Wow, that last bit is quite the straw man.
It’s true that we can eliminate automobile fatalities altogether only by the most extreme means. But the same is true about preventable fatalities from health-related causes. So what?
The fact is that we became a car-dependent society nearly a lifetime ago. There are two things we can do about that: one is to make cars safer, and the other is to make us less car-dependent.
Should I mention which party has consistently worked to further both of these ends, and which one has consistently fought against it?
When I graduated from high school, forty-five years ago, I was four times more likely than now to die in a car crash. (And this had nothing to do with being a teenage driver; I hadn’t gotten my license yet.) That’s right, an American is one-fourth as likely to be killed by automobile in 2017 as in 1972. We’ve pushed for seat belts, then shoulder harnesses, then standards for cars to absorb the shock of collisions, then air bags…and in all of these cases, the push for these things has come from the political left, and the resistance has come from the political right.
And the push for public transit within and between urban areas has also come from the left, and resistance has come from the right.

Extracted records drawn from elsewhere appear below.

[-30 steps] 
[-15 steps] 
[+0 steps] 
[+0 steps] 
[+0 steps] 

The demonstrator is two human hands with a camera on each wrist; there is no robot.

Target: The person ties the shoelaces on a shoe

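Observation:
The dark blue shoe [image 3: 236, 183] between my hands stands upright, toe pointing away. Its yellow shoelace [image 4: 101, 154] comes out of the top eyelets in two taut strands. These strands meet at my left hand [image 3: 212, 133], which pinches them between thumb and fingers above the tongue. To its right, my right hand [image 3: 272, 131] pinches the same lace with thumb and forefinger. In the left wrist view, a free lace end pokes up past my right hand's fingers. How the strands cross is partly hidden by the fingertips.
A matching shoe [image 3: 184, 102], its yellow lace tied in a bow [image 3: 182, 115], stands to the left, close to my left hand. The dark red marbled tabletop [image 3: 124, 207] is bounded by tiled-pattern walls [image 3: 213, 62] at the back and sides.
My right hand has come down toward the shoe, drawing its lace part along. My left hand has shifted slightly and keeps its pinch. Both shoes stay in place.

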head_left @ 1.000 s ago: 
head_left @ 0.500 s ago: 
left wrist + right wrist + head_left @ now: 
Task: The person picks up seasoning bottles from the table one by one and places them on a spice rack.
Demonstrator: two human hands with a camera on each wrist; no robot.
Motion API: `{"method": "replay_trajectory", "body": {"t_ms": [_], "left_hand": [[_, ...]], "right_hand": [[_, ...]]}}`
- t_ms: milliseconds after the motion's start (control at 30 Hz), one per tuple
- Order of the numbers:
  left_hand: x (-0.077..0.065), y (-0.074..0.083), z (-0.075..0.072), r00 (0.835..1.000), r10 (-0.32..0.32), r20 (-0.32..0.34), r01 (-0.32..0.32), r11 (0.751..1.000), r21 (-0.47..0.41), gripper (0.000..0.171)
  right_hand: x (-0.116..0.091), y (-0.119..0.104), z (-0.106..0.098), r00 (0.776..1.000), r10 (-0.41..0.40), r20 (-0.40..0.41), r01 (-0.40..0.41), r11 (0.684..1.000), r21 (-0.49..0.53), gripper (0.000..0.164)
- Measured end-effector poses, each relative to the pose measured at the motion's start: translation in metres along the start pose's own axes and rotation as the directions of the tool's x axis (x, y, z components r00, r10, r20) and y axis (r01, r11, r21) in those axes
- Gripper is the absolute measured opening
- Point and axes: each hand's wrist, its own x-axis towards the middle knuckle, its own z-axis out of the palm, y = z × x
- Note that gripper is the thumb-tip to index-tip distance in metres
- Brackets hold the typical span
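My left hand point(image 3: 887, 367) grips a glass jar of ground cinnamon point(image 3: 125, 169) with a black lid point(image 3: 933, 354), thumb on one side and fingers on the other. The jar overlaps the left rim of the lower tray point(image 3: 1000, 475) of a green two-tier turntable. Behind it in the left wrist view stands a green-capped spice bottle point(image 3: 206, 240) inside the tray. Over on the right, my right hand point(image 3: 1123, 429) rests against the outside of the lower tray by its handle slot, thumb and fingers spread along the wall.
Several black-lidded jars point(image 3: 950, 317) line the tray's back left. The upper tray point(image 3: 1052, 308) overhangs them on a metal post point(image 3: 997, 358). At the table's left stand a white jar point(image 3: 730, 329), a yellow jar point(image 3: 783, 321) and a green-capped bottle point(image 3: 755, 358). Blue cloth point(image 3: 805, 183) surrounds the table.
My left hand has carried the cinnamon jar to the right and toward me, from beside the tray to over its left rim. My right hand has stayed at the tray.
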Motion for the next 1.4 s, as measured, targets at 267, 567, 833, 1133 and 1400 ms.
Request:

When President Obama included funds for high-speed intercity rail in the 2009 stimulus bill, who was it who blocked specific routes? Republican governors, even the comparatively sane ones like John Kasich. And supposedly sane conservative commentators like George F. Will said things like:
So yes, Republicans and conservatives are moral monsters for continually fighting to keep Americans dying prematurely by automobile and by illness. While liberals and Dems (usually timidly in the latter case, but still) work to keep Americans from dying prematurely by automobile and by illness.
We libruls are also considerably less keen on unnecessary wars, like the one in Iraq, than conservatives are. When it comes to people who have already been born, there is one pro-life party, the Democrats, and one pro-death party, the GOP.